Here's the best part of all: One particularly torturous form of tardive dyskinesia is called tardive dystonia. This causes, again, involuntary repetitive muscle contractions, but these guys like to get freaky with your whole entire body at once. I mean, come on. Look at this fucking shit:
If you think that looks like something out of a horror movie, that's because it fucking is. Imagine having a charley horse, in your entire body, for the rest of your life. Plus you can't move out of those painful contortions, you get cramps from swallowing, and guess what, you're still fucking sad, because now you're off your antipsychotics to keep your physical illness from getting worse, so you get to look like this, be in constant pain, and still see dead bodies hanging from the ceiling of your hospital room. I mean, if your head is facing the ceiling at all.
- Temporary deafness
- Tinnitus
- Agitation
- Suicidal thoughts
- Fatigue
- Fatal skin rash (FATAL SKIN RASH!!!!!!!!!)
- Weight gain
- Weight loss
- Dizziness
- Vertigo
- Muscle weakness
- Sensitivity to the sun
- Excessive sweating
- Increased urination
- Thirst
- Drowsiness
- Insomnia
- Nausea
- Headache
- Brain zaps
- Tremors
- Sedation
- Disorientation
- Confusion
- Memory impairment
- Irritability
- Diarrhea
- Constipation
- Lactation (***has actually happened***)
- Hair loss
- Sleepwalking
- Infertility (they give these to teenagers)
- Liver damage
- Difficulty breathing
- Rapid heart rate
- Cataracts
- Uncontrollable muscle movements
- Cognitive impairment
- Seizures
- Stroke
- Sudden death
So in order to keep me from killing myself, I'm just jamming myself full of chemicals that will, almost certainly and possibly dramatically, shorten my natural life. It's beautifully ironic, isn't it? The ideal outcome of my illness is that I will want to live just in time to start declining physically. I suppose, best-case scenario, I might get a good ten years before my body starts to fail me.
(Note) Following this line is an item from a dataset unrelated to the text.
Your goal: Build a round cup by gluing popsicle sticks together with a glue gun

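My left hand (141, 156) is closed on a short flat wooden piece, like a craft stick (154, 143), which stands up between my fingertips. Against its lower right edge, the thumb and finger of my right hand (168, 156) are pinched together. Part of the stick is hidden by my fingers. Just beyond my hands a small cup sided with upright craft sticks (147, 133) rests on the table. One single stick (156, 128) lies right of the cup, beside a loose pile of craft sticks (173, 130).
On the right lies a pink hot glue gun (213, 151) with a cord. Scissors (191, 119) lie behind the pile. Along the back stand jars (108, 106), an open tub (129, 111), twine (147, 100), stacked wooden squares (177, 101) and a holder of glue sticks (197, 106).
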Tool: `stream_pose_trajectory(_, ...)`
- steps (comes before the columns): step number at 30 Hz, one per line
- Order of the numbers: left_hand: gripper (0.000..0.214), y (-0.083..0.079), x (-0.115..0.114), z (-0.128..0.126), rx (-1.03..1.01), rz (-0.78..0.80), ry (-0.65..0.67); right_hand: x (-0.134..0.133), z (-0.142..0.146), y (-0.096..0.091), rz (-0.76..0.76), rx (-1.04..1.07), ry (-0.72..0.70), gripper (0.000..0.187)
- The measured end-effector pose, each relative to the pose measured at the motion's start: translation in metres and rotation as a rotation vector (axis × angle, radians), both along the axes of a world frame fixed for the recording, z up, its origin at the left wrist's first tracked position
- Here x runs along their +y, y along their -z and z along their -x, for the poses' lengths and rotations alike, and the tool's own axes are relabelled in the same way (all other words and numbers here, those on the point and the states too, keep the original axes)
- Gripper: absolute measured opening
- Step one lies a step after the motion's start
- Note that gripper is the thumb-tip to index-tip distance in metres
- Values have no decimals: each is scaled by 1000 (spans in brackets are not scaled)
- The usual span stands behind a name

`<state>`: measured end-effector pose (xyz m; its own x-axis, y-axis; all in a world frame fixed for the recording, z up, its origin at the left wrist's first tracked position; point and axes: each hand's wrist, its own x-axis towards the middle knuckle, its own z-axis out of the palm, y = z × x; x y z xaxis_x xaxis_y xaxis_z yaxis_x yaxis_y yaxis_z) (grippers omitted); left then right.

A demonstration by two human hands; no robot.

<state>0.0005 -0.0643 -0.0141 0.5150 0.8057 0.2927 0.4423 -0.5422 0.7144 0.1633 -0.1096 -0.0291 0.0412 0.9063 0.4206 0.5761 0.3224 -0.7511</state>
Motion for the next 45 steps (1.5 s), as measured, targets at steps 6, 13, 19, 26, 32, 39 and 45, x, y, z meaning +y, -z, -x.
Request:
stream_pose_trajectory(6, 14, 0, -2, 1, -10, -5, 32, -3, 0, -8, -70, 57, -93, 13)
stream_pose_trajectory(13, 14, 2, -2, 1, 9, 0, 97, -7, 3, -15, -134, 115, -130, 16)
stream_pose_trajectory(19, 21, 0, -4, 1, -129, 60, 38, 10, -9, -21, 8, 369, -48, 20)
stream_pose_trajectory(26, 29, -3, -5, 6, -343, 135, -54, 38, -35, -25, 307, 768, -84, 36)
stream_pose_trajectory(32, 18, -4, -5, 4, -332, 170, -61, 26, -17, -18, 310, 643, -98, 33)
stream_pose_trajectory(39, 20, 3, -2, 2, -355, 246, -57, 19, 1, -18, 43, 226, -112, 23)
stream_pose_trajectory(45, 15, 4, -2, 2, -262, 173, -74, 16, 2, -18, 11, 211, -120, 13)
I can laugh about it in the daytime, but right now it just feels so unbearably tragic. I did not choose this life. I do not want this life. Over and over people tell me I'm selfish. They say that suicide is the easy way out, that it will only hurt the ones I love, that it's a "permanent solution to a temporary problem." Tell me: How is depression that has lasted more than half of my life temporary? Depression that no amount of medications and therapy have been able to cure?
I have felt for many years that I have a terminal illness. My life, at this point, will end in suicide - it's not an if, it's a when. And when I make that choice, I want to come back to this, and take a moment to ask: How can you look at the pitiful wreck my life has become and call me selfish for wanting out of it? When people we love are in pain and they are dying, we let them go. Even if my psychological pain does lift, I don't have much to look forward to. This is not pessimism. This is a realistic summation of the probability that, if I don't kill myself, my death will only be slower and more painful then the death you'd choose for yourself. I don't think that makes me the selfish one.
Anyway. It's time for me to take my medications.